# [Prompt]
Scan the data below for the string "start". Copy every line where it appears.

# [Supplied data]
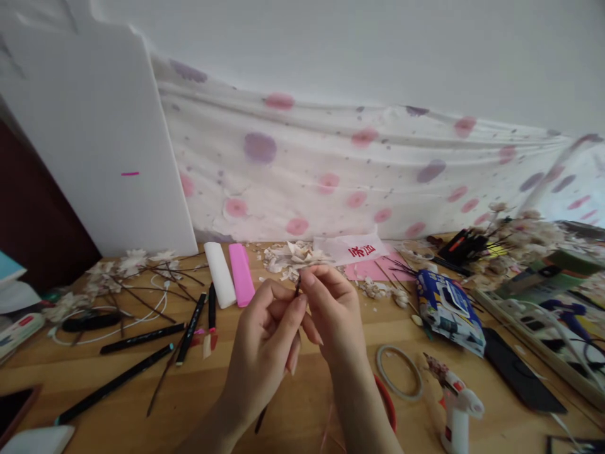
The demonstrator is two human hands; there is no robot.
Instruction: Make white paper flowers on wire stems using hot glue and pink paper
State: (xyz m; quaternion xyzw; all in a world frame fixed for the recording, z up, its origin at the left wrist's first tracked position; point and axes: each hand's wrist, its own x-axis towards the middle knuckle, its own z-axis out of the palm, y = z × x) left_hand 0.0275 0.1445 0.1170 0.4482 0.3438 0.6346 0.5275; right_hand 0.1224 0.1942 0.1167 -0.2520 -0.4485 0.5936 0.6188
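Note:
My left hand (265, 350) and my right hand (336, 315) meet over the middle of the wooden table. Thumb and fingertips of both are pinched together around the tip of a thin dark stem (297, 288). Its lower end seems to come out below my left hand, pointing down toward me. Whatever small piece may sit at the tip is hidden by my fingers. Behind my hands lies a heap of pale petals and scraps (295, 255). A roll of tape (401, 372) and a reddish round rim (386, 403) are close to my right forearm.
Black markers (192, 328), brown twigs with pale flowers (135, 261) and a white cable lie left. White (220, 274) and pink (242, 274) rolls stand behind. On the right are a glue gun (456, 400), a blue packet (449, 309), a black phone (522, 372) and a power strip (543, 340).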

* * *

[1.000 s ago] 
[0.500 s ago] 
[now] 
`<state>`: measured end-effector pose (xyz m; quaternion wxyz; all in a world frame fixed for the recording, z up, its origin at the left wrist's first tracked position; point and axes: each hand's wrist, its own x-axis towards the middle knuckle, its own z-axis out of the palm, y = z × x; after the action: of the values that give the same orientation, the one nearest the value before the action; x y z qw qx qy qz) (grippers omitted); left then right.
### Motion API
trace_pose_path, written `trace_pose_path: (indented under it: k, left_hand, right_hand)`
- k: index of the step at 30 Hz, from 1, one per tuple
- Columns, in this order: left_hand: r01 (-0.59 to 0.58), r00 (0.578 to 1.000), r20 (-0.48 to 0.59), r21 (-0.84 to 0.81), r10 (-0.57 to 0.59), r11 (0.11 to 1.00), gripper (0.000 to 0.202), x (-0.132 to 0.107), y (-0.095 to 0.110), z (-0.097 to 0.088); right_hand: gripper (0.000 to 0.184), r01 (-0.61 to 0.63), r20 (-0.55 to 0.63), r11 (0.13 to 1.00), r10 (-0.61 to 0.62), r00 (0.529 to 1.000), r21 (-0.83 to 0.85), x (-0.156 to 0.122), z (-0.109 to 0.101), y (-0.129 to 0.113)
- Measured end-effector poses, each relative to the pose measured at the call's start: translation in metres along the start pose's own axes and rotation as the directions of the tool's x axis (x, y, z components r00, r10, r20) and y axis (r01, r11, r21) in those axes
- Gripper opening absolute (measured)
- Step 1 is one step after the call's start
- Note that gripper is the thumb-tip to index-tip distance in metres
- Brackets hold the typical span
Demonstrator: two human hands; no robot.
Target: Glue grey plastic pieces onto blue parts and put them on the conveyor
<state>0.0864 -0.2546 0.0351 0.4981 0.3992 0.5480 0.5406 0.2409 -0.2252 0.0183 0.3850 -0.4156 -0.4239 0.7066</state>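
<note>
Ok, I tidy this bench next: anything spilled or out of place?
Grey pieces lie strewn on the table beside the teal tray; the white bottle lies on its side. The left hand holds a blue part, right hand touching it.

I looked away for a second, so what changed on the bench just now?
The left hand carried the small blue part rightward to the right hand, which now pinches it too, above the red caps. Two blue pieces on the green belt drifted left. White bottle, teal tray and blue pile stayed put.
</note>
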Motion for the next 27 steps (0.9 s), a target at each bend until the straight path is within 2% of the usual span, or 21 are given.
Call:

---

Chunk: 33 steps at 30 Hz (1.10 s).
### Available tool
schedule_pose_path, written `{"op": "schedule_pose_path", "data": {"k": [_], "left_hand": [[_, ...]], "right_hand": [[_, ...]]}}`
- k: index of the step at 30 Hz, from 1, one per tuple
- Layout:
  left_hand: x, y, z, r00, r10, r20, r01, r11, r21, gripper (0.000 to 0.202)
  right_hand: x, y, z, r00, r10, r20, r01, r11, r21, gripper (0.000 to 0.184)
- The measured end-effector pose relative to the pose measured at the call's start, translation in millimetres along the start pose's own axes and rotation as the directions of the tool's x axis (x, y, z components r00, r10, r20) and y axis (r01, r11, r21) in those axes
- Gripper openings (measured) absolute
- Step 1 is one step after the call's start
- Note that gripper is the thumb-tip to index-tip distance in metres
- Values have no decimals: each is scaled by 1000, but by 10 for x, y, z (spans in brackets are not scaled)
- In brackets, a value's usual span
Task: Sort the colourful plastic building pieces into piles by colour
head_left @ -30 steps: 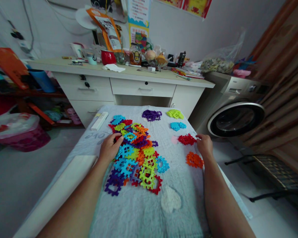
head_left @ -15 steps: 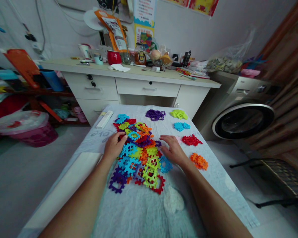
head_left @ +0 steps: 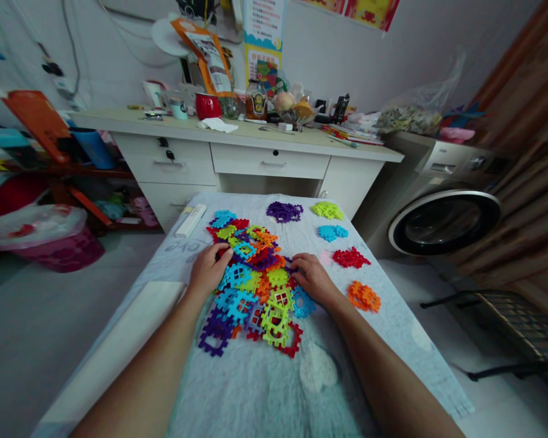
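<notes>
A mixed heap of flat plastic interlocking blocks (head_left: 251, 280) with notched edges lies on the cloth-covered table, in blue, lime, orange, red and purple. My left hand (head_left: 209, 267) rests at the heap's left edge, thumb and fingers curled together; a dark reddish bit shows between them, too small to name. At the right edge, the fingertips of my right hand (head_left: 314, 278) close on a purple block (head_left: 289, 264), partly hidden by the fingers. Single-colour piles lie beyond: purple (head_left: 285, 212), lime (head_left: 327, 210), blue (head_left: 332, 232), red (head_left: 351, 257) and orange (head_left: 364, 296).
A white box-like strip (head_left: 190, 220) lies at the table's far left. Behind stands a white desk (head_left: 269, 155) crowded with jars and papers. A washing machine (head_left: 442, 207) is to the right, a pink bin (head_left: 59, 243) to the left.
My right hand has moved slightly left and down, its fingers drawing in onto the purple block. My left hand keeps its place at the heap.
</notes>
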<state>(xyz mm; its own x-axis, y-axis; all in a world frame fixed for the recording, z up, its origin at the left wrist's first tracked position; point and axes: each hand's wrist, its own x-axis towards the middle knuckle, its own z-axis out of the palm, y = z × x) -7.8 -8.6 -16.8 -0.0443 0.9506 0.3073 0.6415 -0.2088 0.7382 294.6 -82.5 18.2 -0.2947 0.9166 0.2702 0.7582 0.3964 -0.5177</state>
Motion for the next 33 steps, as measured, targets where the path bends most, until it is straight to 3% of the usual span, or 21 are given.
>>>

# [Solution to this task]
- Measured end-effector poses, each relative to the pose measured at the call's start: translation in metres along the start pose's own axes and rotation as the directions of the tool's x axis (x, y, z components r00, r10, r20) and y axis (r01, r11, r21) in those axes
- Step 1 is one step after the call's start
- The measured end-effector pose relative to the pose measured at the call's start, translation in millimetres along the start pose's own axes and rotation as the directions of the tool's x axis (x, y, z components r00, r10, r20) and y axis (r01, r11, r21) in those axes
- Step 1 is one step after the call's start

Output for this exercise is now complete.